_Required work_
Output all of the material beneath this line exactly as it is.
· · · · ·
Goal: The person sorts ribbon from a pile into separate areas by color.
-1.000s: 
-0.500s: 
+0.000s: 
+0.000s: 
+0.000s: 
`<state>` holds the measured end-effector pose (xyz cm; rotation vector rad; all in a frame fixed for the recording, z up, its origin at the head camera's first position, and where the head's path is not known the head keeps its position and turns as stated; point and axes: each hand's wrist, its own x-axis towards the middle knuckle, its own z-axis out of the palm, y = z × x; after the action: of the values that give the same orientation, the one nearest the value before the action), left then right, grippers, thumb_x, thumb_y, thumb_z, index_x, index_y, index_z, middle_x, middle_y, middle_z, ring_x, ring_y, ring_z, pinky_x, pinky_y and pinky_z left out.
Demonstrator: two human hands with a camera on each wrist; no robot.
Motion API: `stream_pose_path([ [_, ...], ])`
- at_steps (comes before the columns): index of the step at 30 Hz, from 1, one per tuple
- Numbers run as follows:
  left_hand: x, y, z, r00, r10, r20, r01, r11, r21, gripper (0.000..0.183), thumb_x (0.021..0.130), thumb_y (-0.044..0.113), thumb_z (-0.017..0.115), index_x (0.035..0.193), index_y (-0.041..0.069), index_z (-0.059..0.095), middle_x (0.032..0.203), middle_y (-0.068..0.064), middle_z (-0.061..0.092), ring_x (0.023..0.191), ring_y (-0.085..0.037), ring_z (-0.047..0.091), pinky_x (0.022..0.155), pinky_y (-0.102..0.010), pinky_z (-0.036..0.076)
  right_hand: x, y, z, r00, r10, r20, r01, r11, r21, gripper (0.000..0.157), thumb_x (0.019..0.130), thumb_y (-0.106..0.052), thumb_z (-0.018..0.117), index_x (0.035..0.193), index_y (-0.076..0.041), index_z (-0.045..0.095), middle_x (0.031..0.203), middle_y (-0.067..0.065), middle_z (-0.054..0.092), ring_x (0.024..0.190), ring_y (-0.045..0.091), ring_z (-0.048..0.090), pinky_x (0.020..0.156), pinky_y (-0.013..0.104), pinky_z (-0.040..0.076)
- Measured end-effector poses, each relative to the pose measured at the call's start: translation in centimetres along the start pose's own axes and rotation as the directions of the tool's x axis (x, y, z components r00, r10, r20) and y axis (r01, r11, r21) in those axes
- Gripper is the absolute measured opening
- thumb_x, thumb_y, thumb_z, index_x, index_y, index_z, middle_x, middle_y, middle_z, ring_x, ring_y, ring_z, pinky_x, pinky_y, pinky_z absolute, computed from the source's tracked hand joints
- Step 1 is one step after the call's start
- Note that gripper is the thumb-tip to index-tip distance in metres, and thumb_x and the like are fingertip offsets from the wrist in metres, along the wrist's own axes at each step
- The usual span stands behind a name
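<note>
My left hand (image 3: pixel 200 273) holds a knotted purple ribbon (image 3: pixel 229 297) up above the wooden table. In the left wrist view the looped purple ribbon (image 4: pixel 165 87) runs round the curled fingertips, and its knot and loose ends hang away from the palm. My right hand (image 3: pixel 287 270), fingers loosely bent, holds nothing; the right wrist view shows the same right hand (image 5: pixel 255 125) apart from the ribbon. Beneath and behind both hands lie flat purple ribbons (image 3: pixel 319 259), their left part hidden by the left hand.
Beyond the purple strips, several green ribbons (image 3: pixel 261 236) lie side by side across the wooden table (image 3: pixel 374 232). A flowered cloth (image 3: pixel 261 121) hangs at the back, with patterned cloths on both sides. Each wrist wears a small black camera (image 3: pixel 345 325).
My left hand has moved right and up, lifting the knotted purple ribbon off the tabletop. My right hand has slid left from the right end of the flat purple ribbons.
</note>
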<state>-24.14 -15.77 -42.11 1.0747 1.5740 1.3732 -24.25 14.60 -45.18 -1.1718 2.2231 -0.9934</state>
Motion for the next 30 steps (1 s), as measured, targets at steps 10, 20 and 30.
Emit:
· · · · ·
_Answer section_
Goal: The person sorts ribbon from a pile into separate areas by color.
-1.000s: 
-0.500s: 
+0.000s: 
+0.000s: 
+0.000s: 
`<state>` holds the measured end-effector pose (xyz cm; rotation vector rad; all in a frame fixed for the recording, z up, its origin at the head camera's first position, and where the head's path is not known the head keeps its position and turns as stated; point and axes: each hand's wrist, its own x-axis towards the middle knuckle, its own z-axis out of the palm, y = z × x; after the action: of the values that give the same orientation, the one nearest the value before the action), left then right, grippers, thumb_x, thumb_y, thumb_z, index_x, index_y, index_z, middle_x, middle_y, middle_z, ring_x, ring_y, ring_z, pinky_x, pinky_y and pinky_z left out.
Demonstrator: two human hands with a camera on each wrist; no robot.
Motion API: `stream_pose_path([ [_, ...], ])`
- at_steps (comes before the columns): index of the step at 30 Hz, from 1, one per tuple
- Numbers run as follows:
  left_hand: x, y, z, r00, r10, r20, r01, r11, r21, gripper (0.000..0.183), thumb_x (0.021..0.130), thumb_y (-0.044..0.113), thumb_z (-0.017..0.115), index_x (0.035..0.193), index_y (-0.041..0.069), index_z (-0.059..0.095), middle_x (0.032..0.203), middle_y (-0.068..0.064), middle_z (-0.061..0.092), ring_x (0.023..0.191), ring_y (-0.085..0.037), ring_z (-0.047..0.091), pinky_x (0.022..0.155), pinky_y (-0.102..0.010), pinky_z (-0.036..0.076)
  right_hand: x, y, z, r00, r10, r20, r01, r11, r21, gripper (0.000..0.157), thumb_x (0.019..0.130), thumb_y (-0.106..0.052), thumb_z (-0.018..0.117), index_x (0.035..0.193), index_y (-0.076..0.041), index_z (-0.045..0.095), middle_x (0.031..0.203), middle_y (-0.067..0.065), middle_z (-0.054..0.092), ring_x (0.024..0.190), ring_y (-0.045..0.091), ring_z (-0.048..0.090), pinky_x (0.020..0.156), pinky_y (-0.013..0.104), pinky_z (-0.040..0.076)
- Measured end-effector poses, each relative to the pose measured at the call's start: translation in centimetres along the start pose's own axes and rotation as the directions of the tool's x axis (x, y, z components r00, r10, r20) and y axis (r01, r11, r21) in those axes
- Gripper is the absolute measured opening
- thumb_x, thumb_y, thumb_z, index_x, index_y, index_z, middle_x, middle_y, middle_z, ring_x, ring_y, ring_z, pinky_x, pinky_y, pinky_z absolute, computed from the source's tracked hand joints
- Step 1 is one step after the call's start
- Note that gripper is the thumb-tip to index-tip distance in metres, and thumb_x and the like are fingertip offsets from the wrist in metres, along the wrist's own axes at each step
- The usual span stands behind a name
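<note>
My left hand (image 3: pixel 200 273) holds a knotted purple ribbon (image 3: pixel 229 297) up above the wooden table. In the left wrist view the looped purple ribbon (image 4: pixel 165 87) runs round the curled fingertips, and its knot and loose ends hang away from the palm. My right hand (image 3: pixel 287 270), fingers loosely bent, holds nothing; the right wrist view shows the same right hand (image 5: pixel 255 125) apart from the ribbon. Beneath and behind both hands lie flat purple ribbons (image 3: pixel 319 259), their left part hidden by the left hand.
Beyond the purple strips, several green ribbons (image 3: pixel 261 236) lie side by side across the wooden table (image 3: pixel 374 232). A flowered cloth (image 3: pixel 261 121) hangs at the back, with patterned cloths on both sides. Each wrist wears a small black camera (image 3: pixel 345 325).
My left hand has moved right and up, lifting the knotted purple ribbon off the tabletop. My right hand has slid left from the right end of the flat purple ribbons.
</note>
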<state>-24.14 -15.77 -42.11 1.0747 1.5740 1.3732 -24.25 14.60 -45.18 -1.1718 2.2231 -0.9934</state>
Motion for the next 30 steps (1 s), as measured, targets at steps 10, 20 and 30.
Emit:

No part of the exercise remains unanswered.